START EXTRACTED INFORMATION
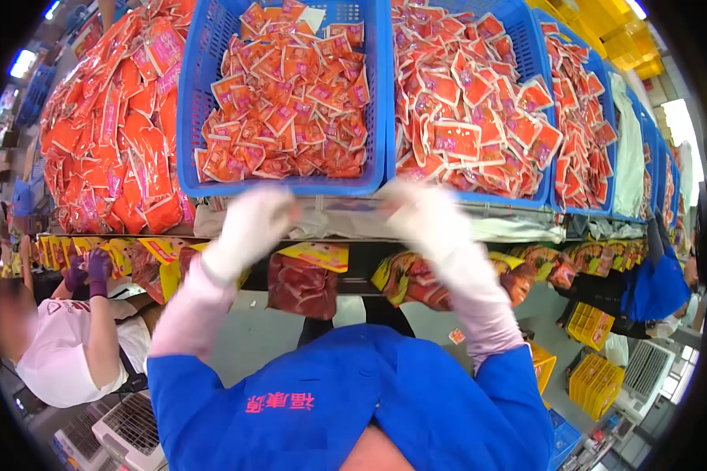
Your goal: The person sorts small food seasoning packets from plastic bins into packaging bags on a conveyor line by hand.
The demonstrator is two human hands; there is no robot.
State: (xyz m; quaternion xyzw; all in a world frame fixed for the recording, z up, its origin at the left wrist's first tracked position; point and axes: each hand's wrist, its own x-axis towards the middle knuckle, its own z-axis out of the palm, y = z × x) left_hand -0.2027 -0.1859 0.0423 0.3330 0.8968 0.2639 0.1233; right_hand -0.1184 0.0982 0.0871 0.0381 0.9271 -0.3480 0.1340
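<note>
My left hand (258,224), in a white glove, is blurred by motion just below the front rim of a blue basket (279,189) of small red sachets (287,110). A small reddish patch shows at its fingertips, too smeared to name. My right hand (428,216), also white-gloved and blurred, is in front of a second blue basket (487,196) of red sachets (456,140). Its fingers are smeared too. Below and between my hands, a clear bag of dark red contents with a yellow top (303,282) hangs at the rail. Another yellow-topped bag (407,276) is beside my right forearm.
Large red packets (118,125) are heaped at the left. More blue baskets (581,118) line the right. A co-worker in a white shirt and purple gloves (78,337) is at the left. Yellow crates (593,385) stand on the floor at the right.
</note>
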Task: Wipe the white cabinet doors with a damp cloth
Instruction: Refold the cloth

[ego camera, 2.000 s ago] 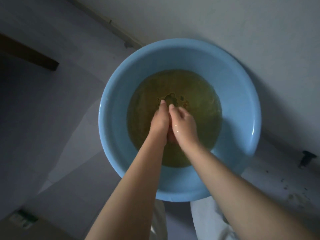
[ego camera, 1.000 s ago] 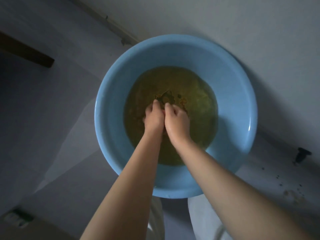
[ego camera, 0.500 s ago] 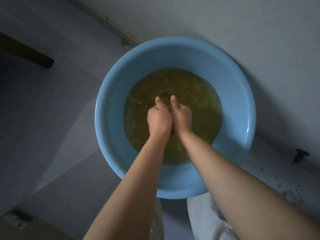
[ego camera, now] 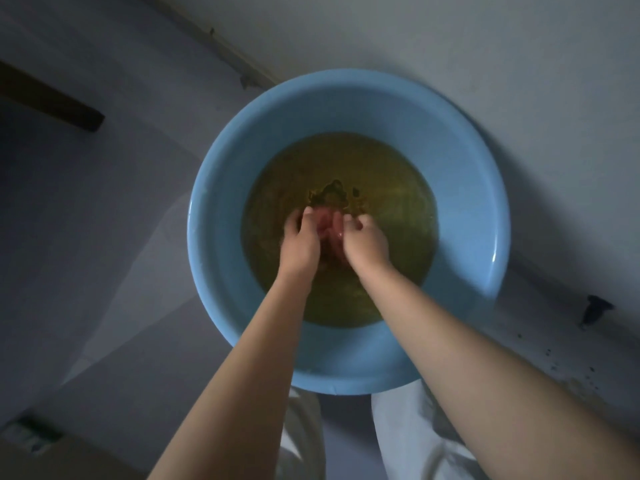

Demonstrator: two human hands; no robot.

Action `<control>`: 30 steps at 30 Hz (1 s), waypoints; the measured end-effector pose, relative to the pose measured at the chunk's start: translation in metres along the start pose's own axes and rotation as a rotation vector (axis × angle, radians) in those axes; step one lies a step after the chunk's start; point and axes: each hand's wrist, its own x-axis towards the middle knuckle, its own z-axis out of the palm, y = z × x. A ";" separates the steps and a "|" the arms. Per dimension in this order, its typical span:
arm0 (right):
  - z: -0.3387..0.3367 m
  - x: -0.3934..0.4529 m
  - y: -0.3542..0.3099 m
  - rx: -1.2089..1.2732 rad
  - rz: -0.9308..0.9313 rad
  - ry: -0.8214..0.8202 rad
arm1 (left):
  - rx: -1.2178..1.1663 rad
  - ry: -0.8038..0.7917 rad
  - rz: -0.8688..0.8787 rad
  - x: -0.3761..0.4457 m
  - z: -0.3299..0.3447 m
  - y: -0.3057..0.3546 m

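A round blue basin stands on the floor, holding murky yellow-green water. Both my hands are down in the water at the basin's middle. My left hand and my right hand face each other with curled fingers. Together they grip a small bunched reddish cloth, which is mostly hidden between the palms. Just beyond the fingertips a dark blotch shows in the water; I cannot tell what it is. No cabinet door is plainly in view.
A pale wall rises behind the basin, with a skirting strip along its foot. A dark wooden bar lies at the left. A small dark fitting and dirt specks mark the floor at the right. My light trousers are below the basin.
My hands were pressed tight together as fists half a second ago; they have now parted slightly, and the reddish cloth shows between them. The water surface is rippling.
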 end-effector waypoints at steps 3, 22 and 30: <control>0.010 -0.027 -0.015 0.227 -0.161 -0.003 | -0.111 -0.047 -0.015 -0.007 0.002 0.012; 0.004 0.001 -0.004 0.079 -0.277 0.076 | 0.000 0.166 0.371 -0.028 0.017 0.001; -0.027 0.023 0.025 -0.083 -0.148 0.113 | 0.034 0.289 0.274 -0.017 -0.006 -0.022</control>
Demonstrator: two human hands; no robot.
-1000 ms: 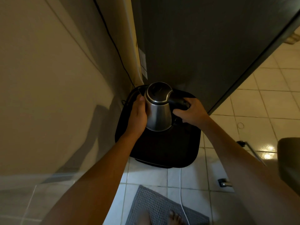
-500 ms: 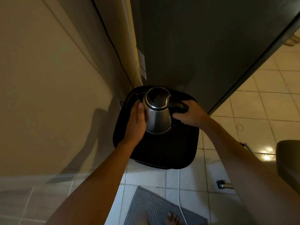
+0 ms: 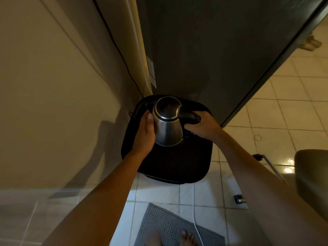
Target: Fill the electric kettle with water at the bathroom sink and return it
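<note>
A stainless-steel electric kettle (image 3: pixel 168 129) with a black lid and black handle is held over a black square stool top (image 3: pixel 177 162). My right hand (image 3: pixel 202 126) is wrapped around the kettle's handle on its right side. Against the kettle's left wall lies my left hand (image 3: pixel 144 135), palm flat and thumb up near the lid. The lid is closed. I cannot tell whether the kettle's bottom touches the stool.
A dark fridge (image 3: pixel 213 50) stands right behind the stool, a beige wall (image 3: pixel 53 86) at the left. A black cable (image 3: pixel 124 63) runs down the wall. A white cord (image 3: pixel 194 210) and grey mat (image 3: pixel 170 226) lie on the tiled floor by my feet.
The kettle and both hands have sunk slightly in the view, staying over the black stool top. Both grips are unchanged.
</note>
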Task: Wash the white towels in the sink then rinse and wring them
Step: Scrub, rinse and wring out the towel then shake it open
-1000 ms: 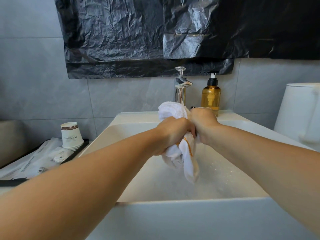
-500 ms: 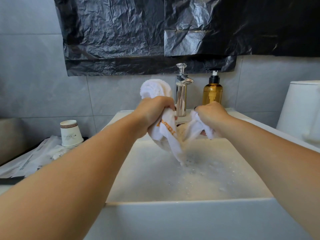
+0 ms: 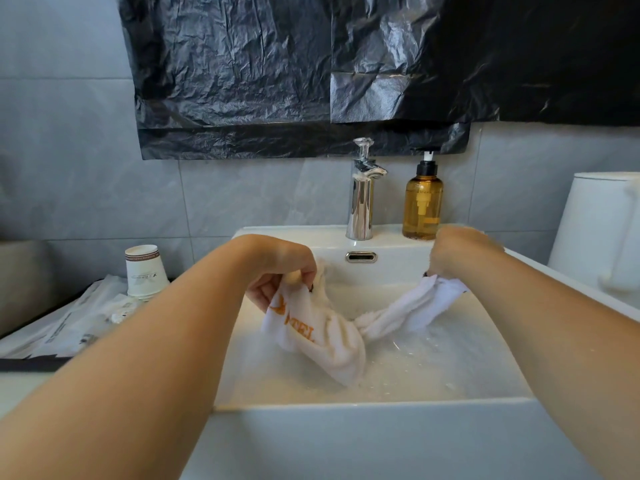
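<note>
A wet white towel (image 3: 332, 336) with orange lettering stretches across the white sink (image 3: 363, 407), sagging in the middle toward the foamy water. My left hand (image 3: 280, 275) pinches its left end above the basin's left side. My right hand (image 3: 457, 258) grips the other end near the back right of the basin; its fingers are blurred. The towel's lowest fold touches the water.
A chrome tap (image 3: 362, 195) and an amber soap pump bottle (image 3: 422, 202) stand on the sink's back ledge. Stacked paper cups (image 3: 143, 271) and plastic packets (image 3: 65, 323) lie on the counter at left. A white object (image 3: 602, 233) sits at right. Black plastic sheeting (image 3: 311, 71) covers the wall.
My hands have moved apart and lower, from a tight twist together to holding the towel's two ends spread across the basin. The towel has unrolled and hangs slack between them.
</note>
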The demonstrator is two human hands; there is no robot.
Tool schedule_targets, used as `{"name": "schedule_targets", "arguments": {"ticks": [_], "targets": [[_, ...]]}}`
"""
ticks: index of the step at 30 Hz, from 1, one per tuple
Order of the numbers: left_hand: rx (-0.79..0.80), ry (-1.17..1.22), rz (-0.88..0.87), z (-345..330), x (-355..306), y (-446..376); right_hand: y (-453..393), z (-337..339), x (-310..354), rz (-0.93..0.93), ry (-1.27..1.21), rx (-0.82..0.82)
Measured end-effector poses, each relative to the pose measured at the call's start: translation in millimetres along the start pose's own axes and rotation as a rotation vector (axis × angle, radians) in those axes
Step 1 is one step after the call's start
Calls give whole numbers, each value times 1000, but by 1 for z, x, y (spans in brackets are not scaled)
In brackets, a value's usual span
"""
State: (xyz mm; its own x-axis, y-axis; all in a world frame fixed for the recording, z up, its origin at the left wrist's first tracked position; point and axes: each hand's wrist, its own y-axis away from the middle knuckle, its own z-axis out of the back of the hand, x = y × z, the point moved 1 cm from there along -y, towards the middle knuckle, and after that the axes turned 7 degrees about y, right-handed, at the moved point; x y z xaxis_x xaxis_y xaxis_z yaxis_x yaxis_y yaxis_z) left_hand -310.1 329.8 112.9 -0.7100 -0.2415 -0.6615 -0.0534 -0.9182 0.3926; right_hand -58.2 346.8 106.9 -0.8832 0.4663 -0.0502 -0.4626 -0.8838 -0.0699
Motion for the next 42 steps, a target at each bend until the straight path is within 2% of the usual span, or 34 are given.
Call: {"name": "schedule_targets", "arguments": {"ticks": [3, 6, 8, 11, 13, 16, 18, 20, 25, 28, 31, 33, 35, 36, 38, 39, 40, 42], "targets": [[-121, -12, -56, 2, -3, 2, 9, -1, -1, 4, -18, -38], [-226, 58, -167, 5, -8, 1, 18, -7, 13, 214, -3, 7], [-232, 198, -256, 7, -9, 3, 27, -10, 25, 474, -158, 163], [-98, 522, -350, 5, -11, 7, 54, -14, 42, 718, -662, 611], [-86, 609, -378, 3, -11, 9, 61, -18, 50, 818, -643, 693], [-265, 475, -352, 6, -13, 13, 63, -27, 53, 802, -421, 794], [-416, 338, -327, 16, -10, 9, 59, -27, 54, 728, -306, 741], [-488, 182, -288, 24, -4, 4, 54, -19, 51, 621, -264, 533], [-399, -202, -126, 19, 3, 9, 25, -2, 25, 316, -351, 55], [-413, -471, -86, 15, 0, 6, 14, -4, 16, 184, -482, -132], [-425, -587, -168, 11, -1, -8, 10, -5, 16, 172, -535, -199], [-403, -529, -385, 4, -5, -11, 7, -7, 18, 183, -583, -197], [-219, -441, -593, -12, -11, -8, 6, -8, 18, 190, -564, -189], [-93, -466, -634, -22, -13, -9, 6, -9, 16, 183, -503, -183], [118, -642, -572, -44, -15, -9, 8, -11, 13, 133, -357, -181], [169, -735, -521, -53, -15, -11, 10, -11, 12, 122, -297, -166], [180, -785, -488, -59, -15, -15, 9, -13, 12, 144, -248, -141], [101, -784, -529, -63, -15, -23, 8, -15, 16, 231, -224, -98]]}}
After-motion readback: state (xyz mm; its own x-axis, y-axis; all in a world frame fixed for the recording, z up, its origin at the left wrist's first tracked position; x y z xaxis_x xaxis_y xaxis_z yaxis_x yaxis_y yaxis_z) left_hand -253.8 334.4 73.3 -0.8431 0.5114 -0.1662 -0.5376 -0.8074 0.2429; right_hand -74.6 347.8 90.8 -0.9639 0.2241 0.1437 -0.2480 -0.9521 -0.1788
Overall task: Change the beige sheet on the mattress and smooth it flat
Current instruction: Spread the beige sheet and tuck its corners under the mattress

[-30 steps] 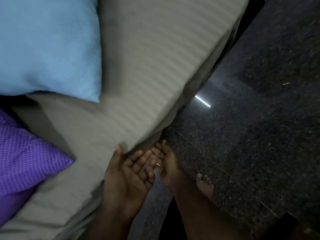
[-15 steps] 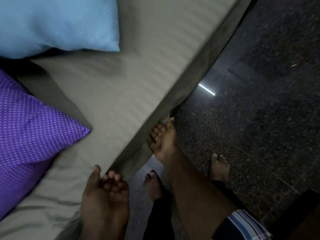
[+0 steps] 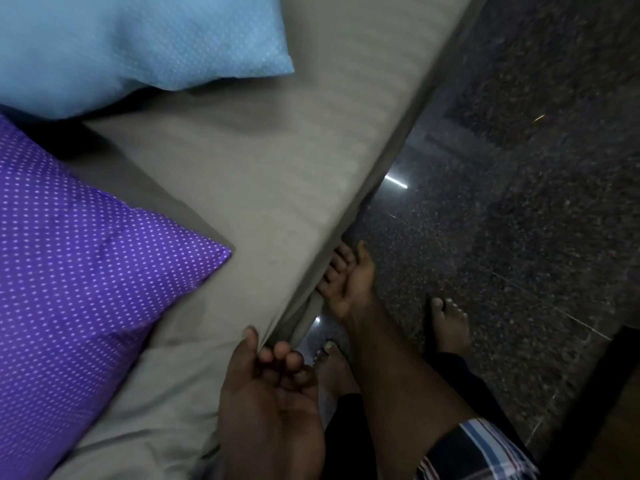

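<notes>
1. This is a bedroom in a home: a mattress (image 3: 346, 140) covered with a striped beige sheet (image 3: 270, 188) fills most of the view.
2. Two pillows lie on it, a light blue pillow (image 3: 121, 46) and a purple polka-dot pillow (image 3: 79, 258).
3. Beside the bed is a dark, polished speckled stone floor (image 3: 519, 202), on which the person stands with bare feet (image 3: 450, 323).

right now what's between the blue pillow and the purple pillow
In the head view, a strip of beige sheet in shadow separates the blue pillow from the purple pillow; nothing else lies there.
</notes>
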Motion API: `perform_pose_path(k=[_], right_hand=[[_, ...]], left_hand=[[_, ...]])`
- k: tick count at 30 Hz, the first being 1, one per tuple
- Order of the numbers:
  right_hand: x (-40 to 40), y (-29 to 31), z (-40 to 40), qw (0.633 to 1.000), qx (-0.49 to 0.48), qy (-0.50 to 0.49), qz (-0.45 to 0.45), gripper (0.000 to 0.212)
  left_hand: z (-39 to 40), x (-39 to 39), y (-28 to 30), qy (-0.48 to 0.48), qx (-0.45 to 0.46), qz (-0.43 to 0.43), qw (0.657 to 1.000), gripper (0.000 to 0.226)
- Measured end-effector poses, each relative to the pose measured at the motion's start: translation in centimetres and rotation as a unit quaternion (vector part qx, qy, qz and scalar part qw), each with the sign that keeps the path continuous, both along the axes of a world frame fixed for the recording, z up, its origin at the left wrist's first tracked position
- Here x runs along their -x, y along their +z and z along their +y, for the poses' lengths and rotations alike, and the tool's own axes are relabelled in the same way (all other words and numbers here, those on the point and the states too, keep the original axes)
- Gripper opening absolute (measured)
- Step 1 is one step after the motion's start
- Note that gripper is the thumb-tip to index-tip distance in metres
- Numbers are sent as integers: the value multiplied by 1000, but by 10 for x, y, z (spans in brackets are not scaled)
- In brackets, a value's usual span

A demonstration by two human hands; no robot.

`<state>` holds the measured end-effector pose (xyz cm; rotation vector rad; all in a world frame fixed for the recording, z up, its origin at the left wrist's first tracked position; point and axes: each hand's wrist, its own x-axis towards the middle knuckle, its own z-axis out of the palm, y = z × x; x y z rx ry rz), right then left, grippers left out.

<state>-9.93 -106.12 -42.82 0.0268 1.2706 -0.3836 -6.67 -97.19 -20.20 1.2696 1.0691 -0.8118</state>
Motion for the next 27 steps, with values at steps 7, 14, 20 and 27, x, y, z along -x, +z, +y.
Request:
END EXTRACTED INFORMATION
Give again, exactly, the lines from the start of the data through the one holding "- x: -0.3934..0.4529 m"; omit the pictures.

▶ **SOLUTION FOR THIS PROBLEM**
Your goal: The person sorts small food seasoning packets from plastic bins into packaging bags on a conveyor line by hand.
The demonstrator is two human hands; there is no robot.
State: (xyz m; quaternion xyzw; all in a world frame fixed for the recording, z up, its origin at the left wrist's first tracked position; point and axes: each hand's wrist, its own x-axis towards the middle knuckle, its own z-axis out of the palm, y = z × x) left_hand -0.2027 -0.1859 0.0423 0.3330 0.8968 0.2639 0.1233; right_hand -0.1184 0.0982 0.0871 0.0381 0.9271 -0.3480 0.1340
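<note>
My left hand (258,224), in a white glove, is blurred by motion just below the front rim of a blue basket (279,189) of small red sachets (287,110). A small reddish patch shows at its fingertips, too smeared to name. My right hand (428,216), also white-gloved and blurred, is in front of a second blue basket (487,196) of red sachets (456,140). Its fingers are smeared too. Below and between my hands, a clear bag of dark red contents with a yellow top (303,282) hangs at the rail. Another yellow-topped bag (407,276) is beside my right forearm.
Large red packets (118,125) are heaped at the left. More blue baskets (581,118) line the right. A co-worker in a white shirt and purple gloves (78,337) is at the left. Yellow crates (593,385) stand on the floor at the right.
</note>
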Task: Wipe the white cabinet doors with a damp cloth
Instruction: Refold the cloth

[ego camera, 2.000 s ago] 
[ego camera, 1.000 s ago] 
[ego camera, 0.500 s ago] 
[ego camera, now] 

Demonstrator: two human hands; no robot.

Action `<control>`: 30 steps at 30 Hz (1 s), waypoints; the measured end-effector pose, relative to the pose measured at the chunk's start: translation in metres along the start pose's own axes and rotation as a rotation vector (axis × angle, radians) in those axes; step one lies a step after the chunk's start; point and axes: each hand's wrist, its own x-axis towards the middle knuckle, its own z-axis out of the palm, y = z × x. A ";" separates the steps and a "|" the arms. Per dimension in this order, its typical span:
arm0 (right):
  - z: -0.3387..0.3367 m
  - x: -0.3934..0.4529 m

The exercise requires no additional answer.